Former Canadian Minister of Justice and long time human rights advocate Irwin Cotler outlined on Thursday the numerous ways that the government of Iranian President Hassan Rouhani “has presided over a regime that continues to engage in massive repression.”
Cotler evaluates six categories of human rights violations that have persisted or worsened during Rouhani’s presidency. In addition to highlighting a surge of executions, the use of torture, continued inequality for women and assaults on the press and other freedoms, Cotler wrote about the plight of Iran’s political prisoners.
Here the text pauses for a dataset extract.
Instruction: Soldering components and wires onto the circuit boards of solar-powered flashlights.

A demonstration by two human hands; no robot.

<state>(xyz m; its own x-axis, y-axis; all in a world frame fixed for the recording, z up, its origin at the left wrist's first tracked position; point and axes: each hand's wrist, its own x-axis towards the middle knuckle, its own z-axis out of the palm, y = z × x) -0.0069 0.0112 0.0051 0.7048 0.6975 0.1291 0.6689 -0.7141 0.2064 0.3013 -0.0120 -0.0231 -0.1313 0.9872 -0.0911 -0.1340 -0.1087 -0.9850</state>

Iran continues to imprison human rights defenders, students, journalists, bloggers, artists, trade unionists, members of the political opposition, and civil society leaders generally. While Rouhani has freed some high profile political prisoners at opportune moments – such as in the run up to his September 2013 visit to the U.S. – the cosmetic freeing of individual prisoners does not constitute systemic change in this regard. Indeed, the continued imprisonment of Jason Rezaian – the 38 year old American-Iranian Washington Post correspondent in Tehran – along with his wife – is yet another instance of the regime’s systematic repression of free speech and free press, while the hosue arrest of 2009 Presidential candidates Mir Hossein Mousavi and Medi Karoubi, together with Moussavi’s wife, Zahra Rahnaverd, is entering its fourth year.
Cotler contends that even the release of political prisoners is a charade, as they “remain surveilled, harassed, and intimidated and may be ultimately rearrested once international concern with their individual cases wanes.”
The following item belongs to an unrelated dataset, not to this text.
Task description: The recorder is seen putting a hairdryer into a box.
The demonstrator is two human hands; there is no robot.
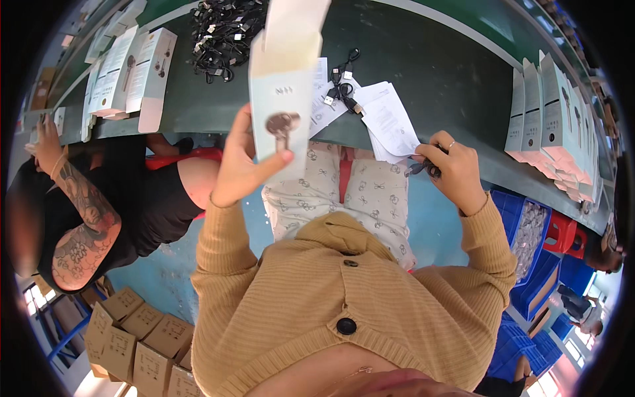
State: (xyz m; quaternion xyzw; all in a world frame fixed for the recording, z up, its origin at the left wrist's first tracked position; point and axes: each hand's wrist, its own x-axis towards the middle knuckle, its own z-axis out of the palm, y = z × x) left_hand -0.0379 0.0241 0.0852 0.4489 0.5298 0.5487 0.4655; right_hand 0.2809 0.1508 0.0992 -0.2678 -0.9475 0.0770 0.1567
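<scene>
My left hand (239, 162) grips a tall white carton (283, 83) with a picture of a dark device on its front, holding it upright with its top flap open. What is inside the carton cannot be seen. My right hand (458, 173) is closed around a coiled black cable (431, 169) at the table edge. Its fingertips also meet the corner of a folded white leaflet (390, 120), which lies on a small stack. Several black USB cables (340, 91) rest on the papers between my hands.
A large heap of black cables (225, 41) sits at the back left of the dark table (423, 56). Cartons (120, 74) stand at left, and a row of open cartons (552, 122) at right. A co-worker with a tattooed arm (86, 198) sits at left. Blue crates (522, 228) stand at right.
</scene>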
Cotler further charges the Iranian regime of operating under a “culture of impunity”, noting:
This summer marked 26 years since the Iranian regime’s 1988 Prison Massacre. For five months beginning in July 1988, the regime of then-Supreme Leader Ayatollah Ruhollah Khomeini executed thousands of Iranian dissidents, thereby purging any opposition to the absolute authority of the ruling clerics. These executions were carried out by fatwah – a religious decree – with the victims denied any semblance of due process as their guilt was proclaimed. Twenty-six years later, the Iranian regime not only continues to suppress evidence of the massacre – while rebuking family requests seeking information surrounding the execution and burial of the victims – but continues to provide political and financial rewards to the perpetrators.
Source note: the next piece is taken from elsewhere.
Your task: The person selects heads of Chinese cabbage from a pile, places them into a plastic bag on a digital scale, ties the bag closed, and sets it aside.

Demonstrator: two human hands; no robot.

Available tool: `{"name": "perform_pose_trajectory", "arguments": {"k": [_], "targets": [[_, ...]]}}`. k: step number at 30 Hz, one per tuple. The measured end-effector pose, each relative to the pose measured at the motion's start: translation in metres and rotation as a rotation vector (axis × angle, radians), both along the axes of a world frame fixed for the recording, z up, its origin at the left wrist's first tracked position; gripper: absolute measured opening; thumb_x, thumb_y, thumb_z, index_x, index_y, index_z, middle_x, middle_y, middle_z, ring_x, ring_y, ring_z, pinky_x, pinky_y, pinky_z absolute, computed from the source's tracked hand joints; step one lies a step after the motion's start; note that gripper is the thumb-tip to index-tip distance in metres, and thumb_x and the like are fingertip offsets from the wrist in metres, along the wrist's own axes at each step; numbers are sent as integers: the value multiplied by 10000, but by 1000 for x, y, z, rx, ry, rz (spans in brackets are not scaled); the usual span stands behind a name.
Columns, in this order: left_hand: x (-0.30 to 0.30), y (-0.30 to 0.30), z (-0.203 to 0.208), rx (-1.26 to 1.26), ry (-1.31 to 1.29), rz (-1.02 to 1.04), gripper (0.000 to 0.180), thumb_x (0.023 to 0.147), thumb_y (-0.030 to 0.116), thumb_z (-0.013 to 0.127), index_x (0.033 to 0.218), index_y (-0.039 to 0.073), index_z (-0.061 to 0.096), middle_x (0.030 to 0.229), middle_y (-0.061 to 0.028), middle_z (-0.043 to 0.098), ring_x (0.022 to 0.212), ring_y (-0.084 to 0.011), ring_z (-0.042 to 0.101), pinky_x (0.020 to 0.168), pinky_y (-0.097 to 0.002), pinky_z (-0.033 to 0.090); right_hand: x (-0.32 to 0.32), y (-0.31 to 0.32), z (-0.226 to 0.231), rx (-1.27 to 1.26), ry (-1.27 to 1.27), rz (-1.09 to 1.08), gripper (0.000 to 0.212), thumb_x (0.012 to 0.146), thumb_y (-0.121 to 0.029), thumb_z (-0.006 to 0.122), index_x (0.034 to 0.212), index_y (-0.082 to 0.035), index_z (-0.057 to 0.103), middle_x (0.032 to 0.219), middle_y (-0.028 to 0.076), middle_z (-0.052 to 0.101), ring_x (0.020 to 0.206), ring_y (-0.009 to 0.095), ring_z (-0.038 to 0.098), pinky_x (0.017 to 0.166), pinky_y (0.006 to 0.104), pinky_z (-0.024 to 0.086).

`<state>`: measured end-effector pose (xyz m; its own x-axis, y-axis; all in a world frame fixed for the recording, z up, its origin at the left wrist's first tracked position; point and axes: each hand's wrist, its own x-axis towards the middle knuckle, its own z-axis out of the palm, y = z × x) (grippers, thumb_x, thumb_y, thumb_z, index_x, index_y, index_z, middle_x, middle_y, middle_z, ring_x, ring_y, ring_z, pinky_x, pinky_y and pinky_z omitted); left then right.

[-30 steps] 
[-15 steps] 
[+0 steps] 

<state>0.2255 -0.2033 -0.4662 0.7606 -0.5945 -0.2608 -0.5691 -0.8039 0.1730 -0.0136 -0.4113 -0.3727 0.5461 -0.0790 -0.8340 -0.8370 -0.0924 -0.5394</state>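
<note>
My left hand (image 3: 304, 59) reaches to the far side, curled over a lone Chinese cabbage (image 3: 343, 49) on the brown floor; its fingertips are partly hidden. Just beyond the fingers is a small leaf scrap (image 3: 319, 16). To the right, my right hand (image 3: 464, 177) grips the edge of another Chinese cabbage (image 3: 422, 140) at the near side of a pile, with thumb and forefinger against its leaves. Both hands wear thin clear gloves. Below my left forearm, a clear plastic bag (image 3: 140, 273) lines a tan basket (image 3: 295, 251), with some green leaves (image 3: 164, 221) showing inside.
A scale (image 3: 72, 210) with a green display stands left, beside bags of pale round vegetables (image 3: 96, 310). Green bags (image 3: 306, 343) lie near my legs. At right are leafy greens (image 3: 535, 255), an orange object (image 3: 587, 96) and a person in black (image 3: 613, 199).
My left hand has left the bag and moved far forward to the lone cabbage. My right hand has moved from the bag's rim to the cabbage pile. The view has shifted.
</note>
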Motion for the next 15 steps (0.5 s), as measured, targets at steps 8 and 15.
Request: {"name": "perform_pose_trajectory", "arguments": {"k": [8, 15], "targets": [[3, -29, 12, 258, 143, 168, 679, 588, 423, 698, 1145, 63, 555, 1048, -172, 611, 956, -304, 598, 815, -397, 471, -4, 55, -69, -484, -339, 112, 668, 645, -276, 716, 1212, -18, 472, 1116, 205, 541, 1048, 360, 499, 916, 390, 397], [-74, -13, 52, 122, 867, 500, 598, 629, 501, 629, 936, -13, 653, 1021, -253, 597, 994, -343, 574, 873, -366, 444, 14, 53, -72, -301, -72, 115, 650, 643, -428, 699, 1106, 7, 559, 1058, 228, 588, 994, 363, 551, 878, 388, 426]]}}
Despite talk of moderation, Rouhani continues to indulge a culture of impunity, rewarding and promoting the perpetrators of grave abuses. His own Justice Minister, Mostafa Pour-Mohammadi, played a leading role in the 1988 Prison Massacre, presiding over the Evin Prison Death Committee that was responsible for selecting victims, is a scandalous example of the prevailing culture of impunity. Moreover, after political prisoners at Evin Prison’s notorious Ward 350 were brutally beaten in April, the responsible prison official – Gholamhossein Esmaili – was promoted to head the Tehran Justice Department. So long as human rights abusers continue to be rewarded with political advancement, Rouhani’s rhetoric of “moderation” will remain empty and irrelevant.
Cotler urges that any progress that might be made during the nuclear talks “should neither overshadow nor sanitize the regime’s ongoing abuses.”